**Task details**
One number is all that is asked for: the number of lines below that hold the string "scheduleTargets".

**Information supplied**

• • •

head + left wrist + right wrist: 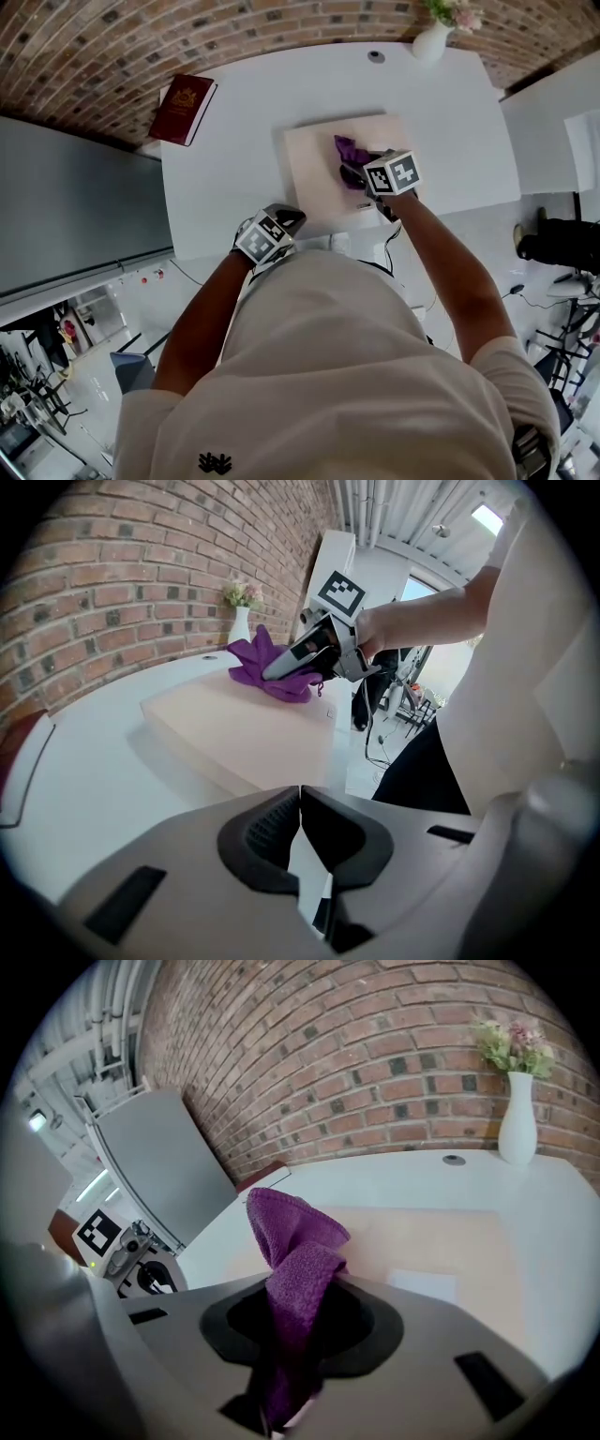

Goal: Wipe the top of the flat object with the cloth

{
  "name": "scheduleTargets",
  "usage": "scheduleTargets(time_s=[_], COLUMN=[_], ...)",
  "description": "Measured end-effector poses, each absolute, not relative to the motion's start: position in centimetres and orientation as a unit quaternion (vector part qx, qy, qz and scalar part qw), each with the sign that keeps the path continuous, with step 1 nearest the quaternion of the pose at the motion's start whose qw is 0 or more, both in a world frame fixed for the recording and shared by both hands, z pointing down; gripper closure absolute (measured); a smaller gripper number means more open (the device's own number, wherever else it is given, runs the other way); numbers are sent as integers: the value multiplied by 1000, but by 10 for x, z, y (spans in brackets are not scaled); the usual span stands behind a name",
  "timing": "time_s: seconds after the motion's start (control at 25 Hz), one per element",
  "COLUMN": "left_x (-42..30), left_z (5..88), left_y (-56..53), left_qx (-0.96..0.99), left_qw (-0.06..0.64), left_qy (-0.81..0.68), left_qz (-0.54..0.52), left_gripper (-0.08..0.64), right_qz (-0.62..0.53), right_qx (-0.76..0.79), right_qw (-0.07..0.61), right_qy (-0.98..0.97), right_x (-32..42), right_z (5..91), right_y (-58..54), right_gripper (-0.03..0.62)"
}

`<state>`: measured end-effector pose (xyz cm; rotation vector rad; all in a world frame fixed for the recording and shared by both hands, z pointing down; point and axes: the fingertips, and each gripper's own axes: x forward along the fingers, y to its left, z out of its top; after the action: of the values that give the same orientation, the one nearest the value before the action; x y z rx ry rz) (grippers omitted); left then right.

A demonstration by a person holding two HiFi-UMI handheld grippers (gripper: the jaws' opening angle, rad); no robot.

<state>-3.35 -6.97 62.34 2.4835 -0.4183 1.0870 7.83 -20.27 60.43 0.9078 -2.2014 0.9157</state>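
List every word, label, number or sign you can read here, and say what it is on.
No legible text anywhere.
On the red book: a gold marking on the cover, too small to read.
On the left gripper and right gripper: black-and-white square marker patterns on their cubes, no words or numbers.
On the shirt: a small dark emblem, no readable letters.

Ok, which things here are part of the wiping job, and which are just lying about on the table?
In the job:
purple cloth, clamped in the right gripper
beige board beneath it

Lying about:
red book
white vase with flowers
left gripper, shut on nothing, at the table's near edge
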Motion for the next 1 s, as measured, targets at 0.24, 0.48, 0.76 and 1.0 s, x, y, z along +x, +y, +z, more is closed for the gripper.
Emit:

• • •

**Exercise solution**
2